Mescla

 

S’il existe partout des confluents, les Niçois en ont inventé un bien à eux, La Mescla. A trente kilomètres de la ville,  la rencontre d’une des grandes rivières du département, la Tinée, avec le fleuve Var, porte ce joli nom, original et à peine parfumé de l’idiome local. La Mescla ça se comprend tout seul. Il s’agit en fait, beaucoup l’ignorent, de la confluence d’une grosse source souterraine, dont le nom a été annexé par le carrefour des vallées proches, avec la spectaculaire conjonction de leurs gorges. Celles-ci sont profondes, car La Mescla est un trou qui  ne voit jamais le soleil, ou seulement quelques minutes par jour au cœur de l’été. L’atmosphère, à l’opposé de son nom qui pète comme un feu d’artifice, y est sombre et humide. La côte illuminée et factice de Varda semble bien loin de ce verrou de l’arrière pays escarpé, alors qu’elle est à deux pas.

 

A la Mescla on  passe toujours pour vite en repartir, on ne s’arrête pas.
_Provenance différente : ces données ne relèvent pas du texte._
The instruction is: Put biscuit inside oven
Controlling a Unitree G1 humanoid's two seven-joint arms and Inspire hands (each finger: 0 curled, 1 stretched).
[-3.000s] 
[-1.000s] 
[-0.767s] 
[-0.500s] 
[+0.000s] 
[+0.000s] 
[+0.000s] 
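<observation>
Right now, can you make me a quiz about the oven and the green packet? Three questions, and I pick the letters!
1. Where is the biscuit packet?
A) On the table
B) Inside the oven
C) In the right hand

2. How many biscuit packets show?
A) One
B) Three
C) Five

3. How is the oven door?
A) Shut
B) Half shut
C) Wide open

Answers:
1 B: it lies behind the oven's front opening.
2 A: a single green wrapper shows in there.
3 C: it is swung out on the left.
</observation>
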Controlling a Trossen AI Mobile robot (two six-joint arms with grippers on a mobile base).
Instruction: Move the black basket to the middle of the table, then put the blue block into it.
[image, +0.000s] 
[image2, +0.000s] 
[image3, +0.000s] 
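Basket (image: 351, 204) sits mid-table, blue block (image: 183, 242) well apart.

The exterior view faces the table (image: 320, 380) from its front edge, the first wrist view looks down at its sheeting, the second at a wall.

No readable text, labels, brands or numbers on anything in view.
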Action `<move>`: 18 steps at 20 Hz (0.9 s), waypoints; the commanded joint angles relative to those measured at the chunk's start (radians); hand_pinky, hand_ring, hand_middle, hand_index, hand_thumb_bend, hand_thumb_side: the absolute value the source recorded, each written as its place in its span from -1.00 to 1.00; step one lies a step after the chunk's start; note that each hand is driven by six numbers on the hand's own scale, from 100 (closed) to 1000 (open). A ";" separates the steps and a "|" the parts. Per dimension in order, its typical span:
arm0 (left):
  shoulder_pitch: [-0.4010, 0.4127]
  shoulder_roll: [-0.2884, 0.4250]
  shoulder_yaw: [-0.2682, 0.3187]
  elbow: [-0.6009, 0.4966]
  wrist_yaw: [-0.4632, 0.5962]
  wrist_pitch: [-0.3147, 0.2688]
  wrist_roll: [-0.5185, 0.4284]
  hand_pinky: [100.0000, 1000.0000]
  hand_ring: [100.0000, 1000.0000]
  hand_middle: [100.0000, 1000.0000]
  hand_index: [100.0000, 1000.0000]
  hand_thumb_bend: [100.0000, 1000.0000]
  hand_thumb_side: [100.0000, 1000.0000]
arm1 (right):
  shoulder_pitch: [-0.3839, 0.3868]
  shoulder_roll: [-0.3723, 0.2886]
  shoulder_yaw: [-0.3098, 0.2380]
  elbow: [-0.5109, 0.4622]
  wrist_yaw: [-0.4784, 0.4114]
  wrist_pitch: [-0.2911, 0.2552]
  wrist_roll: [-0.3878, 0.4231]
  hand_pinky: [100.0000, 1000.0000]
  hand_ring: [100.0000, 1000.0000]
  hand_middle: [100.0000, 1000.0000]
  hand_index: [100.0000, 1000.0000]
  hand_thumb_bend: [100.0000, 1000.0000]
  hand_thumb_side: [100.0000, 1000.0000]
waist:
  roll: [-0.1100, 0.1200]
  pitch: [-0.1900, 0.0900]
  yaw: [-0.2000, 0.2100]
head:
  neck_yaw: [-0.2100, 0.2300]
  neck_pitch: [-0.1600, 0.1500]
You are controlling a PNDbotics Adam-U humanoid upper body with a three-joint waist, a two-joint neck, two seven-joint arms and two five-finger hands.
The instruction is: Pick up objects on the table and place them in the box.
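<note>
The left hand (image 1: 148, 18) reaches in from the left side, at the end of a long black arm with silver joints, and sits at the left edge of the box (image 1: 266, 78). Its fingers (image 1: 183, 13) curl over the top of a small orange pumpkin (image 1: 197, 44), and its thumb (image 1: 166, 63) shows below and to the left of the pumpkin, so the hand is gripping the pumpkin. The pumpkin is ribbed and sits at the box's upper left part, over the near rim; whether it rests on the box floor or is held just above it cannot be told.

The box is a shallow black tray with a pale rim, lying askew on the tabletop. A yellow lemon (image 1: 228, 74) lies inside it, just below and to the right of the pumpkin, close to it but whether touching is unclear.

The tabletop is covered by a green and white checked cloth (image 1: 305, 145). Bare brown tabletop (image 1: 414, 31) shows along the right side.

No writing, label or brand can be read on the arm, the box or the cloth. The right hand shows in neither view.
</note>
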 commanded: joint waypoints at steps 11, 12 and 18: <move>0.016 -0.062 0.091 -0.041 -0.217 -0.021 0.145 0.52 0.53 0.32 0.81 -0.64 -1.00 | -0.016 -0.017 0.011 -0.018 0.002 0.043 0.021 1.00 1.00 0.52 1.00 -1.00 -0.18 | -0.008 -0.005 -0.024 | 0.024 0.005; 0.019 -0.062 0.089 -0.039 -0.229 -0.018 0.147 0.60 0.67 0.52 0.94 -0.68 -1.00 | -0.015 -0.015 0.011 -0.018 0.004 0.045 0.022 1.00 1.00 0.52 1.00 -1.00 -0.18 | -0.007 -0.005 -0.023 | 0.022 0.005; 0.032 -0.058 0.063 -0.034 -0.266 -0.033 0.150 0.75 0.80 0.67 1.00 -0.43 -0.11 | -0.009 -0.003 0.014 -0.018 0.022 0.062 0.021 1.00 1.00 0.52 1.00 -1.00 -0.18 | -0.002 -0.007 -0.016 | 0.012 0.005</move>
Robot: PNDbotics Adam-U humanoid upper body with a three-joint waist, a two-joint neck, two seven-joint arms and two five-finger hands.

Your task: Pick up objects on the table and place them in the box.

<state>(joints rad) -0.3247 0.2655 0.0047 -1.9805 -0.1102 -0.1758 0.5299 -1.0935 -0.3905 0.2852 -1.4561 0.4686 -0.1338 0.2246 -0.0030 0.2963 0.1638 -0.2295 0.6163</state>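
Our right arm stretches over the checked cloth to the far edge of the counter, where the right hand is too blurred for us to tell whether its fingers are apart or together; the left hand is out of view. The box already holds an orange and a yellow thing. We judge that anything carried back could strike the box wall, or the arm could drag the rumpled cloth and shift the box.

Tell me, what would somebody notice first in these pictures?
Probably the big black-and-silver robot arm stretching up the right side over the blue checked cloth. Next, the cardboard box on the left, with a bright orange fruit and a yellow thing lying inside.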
En descendant les vacanciers sont pressés de rejoindre leurs plages et leurs terrains de jeux, en remontant les résidents des vallées se dépêchent de regagner leurs villages, perchés depuis des siècles pour décourager les envahisseurs venus de la mer. Sur place on comprend pourquoi les pirates cantonnaient leurs razzias dans la plaine. Trop dur, trop haut, aride, le haut pays offre de maigres ressources. On dit que les habitants des Alpes Maritimes vivaient chichement de soupes de châtaignes et de rares porcs, pas plus de deux par famille. Pourtant, là où les pillards échouaient, les ducs de Savoie parvinrent à imposer leur suprématie après que Jeanne,  Reine de Provence eût gouverné le Comté et avant que les Génois ne prennent la place.           

 

Quelle idée d’en parler. Bonne ou mauvaise elle risque de lasser le lecteur peu intéressé de  couleur locale. Et pourtant La Mescla est une porte toujours ouverte. Pensez ! Là où se croisent les eaux les gens passent et se voient, se suivent, se regardent, sans doute de loin, et partagent sans se le dire les mêmes impressions, des idées en commun, un projet sur ce qui les attend de l’autre côté de la porte. Qui sait ? Dans la voiture on se dépêche peut être pour retrouver un amant, on pense à un amour perdu, on rêve comme Perrette d’entreprendre de bonnes affaires dans ces villes côtières où l’argent serait facile. Ces virages qui n’en finissent plus, ces parois tourmentées, privent le passant de son bonheur attendu, un instant de trop avant le plaisir. Il faut que cela cesse. Il est temps d’en sortir.

 

De l’autre côté des gorges, au Sud, on roule au soleil vers la Côte. La métropole est  à deux pas avec ses commerces de fringues, ses casinos, ses bars, ses musiques, les promenades de ses plages. Face au Ruhl tout le monde est là de l’heure de l’apéro jusqu’à l’ouverture des bars de nuit. En attendant des groupes se forment, se retrouvent sur la plage autour de bouteilles de vin que l’on boit au même goulot, à tour de rôle, en écoutant chacun sa sono. Certains fument un pète, des couples profitent de l’ombre des parapets pour se peloter à l’aise, d’autres font carrément l’amour avant de se jeter nus dans la mer. Peu importe que le café soit dix fois à son prix sur la Croisette face au Martinez, que les villas de Saint Jean ou du Cap d’Antibes soient vides de leurs opulents proprios princes en Arabie ou de leurs stars showbiziennes, que la ligne continue du béton forme un unique front de mer depuis Menton jusqu’à Mandelieu, peu importe les immenses alignements de bateaux aussi luxueux que vides qui se suivent et se ressemblent dans chaque baie, chaque anse, chaque rade…peu importe pourvu que chacun tire son petit bout de plaisir d’avoir franchi la porte de ce bord.

 

Un jour il faudra bien repartir et si l’idée, farfelue, vous vient à l’esprit de squeezer l’autoroute, vous remonterez le Var jusqu’à la Mescla et cheminerez au Nord. Là, comme souvent en France au pays des villages, vous pourrez trouver quelques trésors oubliés des fêtards. Des clochers génois ou un retable  sculpté de la Passion,  le pont de la Reine Jeanne, quelque citadelle dessinée par Vauban ou même, si vous poussez jusqu’à Colmar les Alpes, un village fortifié qui fait la pige en miniature à Carcassonne. A peine plus loin mais beaucoup plus haut c’est le pays des cols. Allez-y. A l’inverse de La Mescla vous passez dans la lumière. C’est le bon côté.